Given the band's all-acoustic format, fortunately, electricity was superfluous. The band was its own power plant. Paul K.'s fingerpicking on "Steel Guitar Rag" was as riveting as a hundred sweaty, grimacing electric solos, and his double-time outro on "Buck Dance" was hair-raising. Sherry's carny-barker-meets-blues-shouter persona cut through the pale haze like the headlight on the proverbial northbound train as he sang songs about drinking ("The Drinking Song"), barbecue ("Barbecue"), and little girls (the Chicago-style "Good Morning Little School Girl"). His washboard work exposed possibilities for the instrument far beyond the ken of those who've only seen it played in a zydeco setting, while his harp burped, hooted, and cried.

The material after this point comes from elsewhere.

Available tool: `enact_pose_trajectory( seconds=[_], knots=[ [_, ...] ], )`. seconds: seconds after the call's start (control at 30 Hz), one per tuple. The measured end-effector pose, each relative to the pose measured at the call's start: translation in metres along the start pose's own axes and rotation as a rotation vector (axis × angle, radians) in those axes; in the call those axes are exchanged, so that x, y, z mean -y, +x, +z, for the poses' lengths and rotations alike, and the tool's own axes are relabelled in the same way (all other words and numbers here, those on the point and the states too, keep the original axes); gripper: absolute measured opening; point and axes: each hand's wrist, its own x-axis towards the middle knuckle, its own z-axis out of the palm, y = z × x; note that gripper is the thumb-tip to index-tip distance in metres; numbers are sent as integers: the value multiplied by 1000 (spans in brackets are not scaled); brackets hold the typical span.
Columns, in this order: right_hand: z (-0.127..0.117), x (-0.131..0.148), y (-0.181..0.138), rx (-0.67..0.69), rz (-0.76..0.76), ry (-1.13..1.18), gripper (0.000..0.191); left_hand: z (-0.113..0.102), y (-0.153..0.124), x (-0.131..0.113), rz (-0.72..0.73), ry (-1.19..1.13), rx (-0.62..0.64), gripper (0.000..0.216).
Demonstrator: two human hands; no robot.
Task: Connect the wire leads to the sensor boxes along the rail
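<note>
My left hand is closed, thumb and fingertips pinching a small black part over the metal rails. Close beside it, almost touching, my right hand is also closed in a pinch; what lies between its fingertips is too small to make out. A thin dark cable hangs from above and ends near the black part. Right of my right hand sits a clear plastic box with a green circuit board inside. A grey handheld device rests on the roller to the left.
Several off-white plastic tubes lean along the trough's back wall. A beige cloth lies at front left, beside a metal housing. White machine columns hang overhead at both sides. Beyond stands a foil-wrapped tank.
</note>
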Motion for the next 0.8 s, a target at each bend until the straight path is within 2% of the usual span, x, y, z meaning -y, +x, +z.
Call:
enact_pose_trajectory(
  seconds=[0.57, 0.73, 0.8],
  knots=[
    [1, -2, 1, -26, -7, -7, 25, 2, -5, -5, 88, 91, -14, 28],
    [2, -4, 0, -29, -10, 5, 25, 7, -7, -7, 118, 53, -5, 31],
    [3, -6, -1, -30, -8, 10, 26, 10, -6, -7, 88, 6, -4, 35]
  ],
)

It's quite possible that somewhere else in Chicago a professional blues combo was entertaining a roomful of conventioneers and frat boys. The repertoire was tired and the presentation cliched, but the band got paid, the bar moved some MGD, and those who sang along to "Sweet Home Chicago" probably experienced some genuine, if misguided, civic pride. But at the Hideout, by the time Tom Ray relinquished bottom-end duties to Gary Elvis and his tuba, Devil in a Woodpile had lullabied, brutalized, spooked, pandered to, ignored, amazed, rocked, and generally uplifted the sizable crowd through a dexterous and relentless attack of gospel, blues, pop, swamp music, and hillbilly music played with a nod, a wink, a snarl, a grin, or closed eyes as the situation demanded. The Woodpile was on fire.